WORK INSTRUCTIONS =
Beginning with the opening line, restate the following material exactly, up through the line that contains "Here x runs".
---------- MATERIAL SHOWN
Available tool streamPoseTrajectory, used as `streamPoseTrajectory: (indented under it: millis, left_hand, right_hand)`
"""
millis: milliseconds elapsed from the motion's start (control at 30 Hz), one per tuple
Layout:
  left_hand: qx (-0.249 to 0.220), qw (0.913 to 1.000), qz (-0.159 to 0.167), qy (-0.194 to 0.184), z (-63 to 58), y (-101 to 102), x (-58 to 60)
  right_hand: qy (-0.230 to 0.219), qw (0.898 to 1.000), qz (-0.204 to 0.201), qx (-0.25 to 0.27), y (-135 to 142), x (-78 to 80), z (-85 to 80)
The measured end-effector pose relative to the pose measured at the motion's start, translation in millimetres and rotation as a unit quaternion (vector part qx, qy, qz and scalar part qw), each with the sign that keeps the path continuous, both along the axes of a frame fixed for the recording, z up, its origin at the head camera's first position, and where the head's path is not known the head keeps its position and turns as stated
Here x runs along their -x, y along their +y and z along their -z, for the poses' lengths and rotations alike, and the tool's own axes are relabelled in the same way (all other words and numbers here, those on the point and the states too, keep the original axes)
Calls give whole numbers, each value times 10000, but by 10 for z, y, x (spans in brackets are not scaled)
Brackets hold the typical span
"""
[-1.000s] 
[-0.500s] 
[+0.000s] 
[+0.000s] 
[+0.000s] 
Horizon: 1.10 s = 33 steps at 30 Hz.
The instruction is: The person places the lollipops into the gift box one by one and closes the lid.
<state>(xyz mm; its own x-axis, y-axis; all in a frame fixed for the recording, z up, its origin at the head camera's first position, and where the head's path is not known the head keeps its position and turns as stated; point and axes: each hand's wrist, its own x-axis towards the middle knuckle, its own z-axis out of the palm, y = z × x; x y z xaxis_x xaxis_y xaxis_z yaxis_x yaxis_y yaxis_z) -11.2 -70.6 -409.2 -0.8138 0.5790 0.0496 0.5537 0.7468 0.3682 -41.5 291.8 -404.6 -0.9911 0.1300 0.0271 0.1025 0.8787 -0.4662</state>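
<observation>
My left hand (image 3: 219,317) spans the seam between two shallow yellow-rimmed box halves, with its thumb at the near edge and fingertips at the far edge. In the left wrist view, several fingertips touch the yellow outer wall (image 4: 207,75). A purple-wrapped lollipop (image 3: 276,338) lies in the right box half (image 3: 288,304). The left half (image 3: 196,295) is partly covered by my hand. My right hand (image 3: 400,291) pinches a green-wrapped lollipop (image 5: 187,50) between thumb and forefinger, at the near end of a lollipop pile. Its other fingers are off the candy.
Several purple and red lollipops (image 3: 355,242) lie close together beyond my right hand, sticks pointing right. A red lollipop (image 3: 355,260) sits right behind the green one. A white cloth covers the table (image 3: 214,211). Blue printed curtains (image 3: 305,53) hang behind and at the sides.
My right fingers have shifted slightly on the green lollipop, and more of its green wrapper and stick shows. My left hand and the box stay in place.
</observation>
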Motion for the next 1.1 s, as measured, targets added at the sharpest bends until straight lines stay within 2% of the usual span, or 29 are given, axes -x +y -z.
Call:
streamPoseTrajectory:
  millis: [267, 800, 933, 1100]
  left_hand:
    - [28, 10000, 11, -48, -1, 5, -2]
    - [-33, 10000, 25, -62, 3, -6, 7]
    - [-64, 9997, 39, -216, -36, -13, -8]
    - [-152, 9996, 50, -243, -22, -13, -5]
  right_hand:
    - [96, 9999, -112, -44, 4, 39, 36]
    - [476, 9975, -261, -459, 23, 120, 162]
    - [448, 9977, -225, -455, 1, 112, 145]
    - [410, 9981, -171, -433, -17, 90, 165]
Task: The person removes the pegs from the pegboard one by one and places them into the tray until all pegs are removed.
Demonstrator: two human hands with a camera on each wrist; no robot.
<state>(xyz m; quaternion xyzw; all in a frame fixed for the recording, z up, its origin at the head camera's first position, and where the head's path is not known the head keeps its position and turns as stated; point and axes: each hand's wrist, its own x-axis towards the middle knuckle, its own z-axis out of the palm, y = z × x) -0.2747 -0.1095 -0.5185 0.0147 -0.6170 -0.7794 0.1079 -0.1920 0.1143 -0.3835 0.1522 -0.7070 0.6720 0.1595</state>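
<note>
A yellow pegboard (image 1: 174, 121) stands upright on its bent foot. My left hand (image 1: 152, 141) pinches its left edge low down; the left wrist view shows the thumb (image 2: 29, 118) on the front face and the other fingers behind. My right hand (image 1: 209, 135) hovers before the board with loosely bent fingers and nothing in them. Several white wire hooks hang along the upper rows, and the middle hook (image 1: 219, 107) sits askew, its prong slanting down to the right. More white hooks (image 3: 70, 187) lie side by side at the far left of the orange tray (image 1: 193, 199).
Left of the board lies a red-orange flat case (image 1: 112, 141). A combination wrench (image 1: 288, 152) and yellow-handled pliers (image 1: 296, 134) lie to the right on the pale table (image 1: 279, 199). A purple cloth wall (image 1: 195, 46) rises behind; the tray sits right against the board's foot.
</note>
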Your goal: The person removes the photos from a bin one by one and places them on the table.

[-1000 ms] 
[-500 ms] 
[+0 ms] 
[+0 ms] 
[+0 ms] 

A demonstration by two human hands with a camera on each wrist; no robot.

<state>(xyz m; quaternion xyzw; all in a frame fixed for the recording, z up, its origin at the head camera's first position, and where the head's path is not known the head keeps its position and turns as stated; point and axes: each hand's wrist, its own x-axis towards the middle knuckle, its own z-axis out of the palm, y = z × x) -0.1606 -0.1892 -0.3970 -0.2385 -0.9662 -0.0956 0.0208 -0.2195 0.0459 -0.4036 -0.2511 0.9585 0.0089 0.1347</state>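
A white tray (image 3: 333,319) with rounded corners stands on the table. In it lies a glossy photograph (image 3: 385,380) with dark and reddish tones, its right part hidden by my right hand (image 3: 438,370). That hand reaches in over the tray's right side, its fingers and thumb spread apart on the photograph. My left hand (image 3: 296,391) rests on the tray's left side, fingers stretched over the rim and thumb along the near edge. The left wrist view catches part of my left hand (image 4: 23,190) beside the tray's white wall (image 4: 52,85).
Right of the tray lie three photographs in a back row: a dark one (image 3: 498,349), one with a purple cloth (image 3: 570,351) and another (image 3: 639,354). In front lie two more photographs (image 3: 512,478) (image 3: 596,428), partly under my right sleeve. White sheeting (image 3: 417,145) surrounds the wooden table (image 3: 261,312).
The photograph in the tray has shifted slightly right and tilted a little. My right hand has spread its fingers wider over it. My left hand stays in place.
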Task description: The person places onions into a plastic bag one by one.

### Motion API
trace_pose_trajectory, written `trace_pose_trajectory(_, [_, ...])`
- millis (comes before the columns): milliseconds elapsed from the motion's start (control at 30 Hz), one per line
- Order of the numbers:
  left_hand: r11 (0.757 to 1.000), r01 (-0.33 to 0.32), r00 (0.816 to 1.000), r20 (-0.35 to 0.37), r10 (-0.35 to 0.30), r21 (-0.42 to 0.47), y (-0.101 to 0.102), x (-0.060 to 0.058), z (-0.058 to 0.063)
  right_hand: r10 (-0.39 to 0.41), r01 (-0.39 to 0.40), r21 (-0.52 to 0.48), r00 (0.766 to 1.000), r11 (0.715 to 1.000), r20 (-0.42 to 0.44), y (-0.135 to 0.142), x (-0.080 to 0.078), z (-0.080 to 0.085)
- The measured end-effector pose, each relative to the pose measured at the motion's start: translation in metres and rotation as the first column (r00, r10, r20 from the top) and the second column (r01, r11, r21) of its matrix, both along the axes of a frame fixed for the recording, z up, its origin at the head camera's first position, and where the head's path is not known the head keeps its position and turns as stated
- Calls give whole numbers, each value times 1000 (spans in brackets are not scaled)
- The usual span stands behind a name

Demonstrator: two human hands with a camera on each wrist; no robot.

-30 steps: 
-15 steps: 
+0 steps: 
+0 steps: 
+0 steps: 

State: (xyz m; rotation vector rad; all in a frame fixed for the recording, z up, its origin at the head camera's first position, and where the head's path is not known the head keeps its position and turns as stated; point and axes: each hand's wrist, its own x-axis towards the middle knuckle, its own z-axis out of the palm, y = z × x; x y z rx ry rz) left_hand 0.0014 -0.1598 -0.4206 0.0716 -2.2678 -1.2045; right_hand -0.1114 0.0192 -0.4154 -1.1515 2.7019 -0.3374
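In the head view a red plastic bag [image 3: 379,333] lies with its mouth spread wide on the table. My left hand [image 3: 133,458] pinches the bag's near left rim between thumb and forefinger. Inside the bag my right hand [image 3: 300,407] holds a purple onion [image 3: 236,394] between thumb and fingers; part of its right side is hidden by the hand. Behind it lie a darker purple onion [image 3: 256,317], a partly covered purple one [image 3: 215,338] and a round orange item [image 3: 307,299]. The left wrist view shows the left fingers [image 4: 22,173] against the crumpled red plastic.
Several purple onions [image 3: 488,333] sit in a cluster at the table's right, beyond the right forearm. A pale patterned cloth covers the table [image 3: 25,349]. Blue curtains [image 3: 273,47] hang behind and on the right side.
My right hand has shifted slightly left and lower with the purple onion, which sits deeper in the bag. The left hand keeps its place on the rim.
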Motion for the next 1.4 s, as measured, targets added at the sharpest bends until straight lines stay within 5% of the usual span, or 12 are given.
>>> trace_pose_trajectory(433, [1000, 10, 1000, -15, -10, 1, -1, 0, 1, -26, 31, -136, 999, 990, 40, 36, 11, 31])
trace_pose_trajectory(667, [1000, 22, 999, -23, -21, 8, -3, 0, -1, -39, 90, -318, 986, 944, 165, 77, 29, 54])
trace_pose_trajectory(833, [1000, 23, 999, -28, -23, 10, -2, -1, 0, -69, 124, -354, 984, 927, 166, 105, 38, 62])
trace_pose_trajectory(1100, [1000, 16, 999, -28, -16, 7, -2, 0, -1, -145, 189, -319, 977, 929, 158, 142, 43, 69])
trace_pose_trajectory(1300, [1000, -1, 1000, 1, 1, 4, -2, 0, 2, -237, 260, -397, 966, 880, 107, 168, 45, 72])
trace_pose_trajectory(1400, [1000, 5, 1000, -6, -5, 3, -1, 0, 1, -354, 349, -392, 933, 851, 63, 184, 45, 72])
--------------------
EXERCISE OUTPUT =
Available tool streamPoseTrajectory, used as `streamPoseTrajectory: (indented under it: millis, left_hand, right_hand)`
"""
millis: milliseconds elapsed from the motion's start (control at 30 Hz), one per tuple
Layout:
  left_hand: qx (-0.249 to 0.220), qw (0.913 to 1.000), qz (-0.159 to 0.167), qy (-0.194 to 0.184), z (-63 to 58), y (-101 to 102), x (-58 to 60)
  right_hand: qy (-0.230 to 0.219), qw (0.898 to 1.000), qz (-0.204 to 0.201), qx (-0.25 to 0.27), y (-135 to 142), x (-78 to 80), z (-85 to 80)
The measured end-effector pose relative to the pose measured at the motion's start, translation in millimetres and rotation as a unit quaternion (vector part qx, qy, qz and scalar part qw), each with the sign that keeps the path continuous, both along the axes of a frame fixed for the recording, z up, its origin at the head camera's first position, and where the head's path is not known the head keeps its position and turns as stated
Here x runs along their -x, y along their +y and z along their -z, for the poses' lengths and rotations alike, and the tool's own axes are relabelled in the same way (all other words and numbers here, those on the point and the states too, keep the original axes)

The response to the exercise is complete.